**WHAT YOU ARE ASKED TO DO**.
Return only the lines from the top of the material through the line marked by "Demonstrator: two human", unaltered.

EXERCISE DATA below:

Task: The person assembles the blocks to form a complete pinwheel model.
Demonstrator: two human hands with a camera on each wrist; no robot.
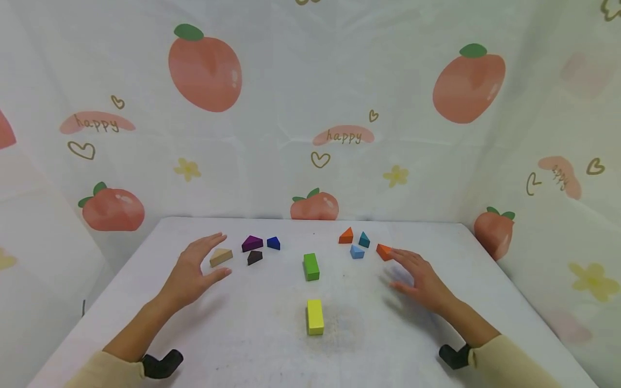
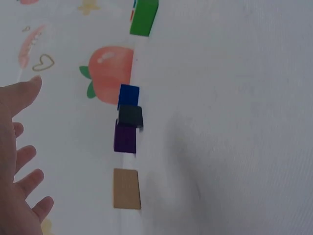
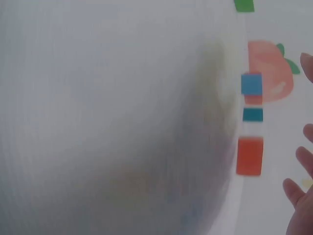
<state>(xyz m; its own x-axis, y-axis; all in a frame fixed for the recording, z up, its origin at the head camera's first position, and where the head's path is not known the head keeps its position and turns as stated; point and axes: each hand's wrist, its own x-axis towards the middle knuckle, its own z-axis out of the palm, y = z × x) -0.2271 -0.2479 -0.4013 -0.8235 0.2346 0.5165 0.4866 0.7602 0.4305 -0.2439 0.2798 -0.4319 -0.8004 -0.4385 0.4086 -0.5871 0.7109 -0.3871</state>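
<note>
My left hand (image 1: 191,271) hovers above the table at the left, fingers spread and holding nothing. Nearest to it is a tan wooden block (image 1: 221,257), with a purple block (image 1: 252,243), a black block (image 1: 254,257) and a blue block (image 1: 274,243) just beyond. On the other side my right hand (image 1: 421,280) is held over the table, empty, fingers extended. Its fingertips overlap an orange block (image 1: 384,251) in the head view. Close by are a teal block (image 1: 364,240), a light blue block (image 1: 357,251) and another orange block (image 1: 345,236).
A green rectangular block (image 1: 311,267) stands mid-table between the hands, and a yellow one (image 1: 315,317) lies nearer the front. Behind the white table (image 1: 262,345) hangs a fruit-printed cloth (image 1: 271,97), which also runs along the sides.
</note>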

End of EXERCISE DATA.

**EXERCISE RESULT**.
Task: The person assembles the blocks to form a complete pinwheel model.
Demonstrator: two human hands with a camera on each wrist; no robot.

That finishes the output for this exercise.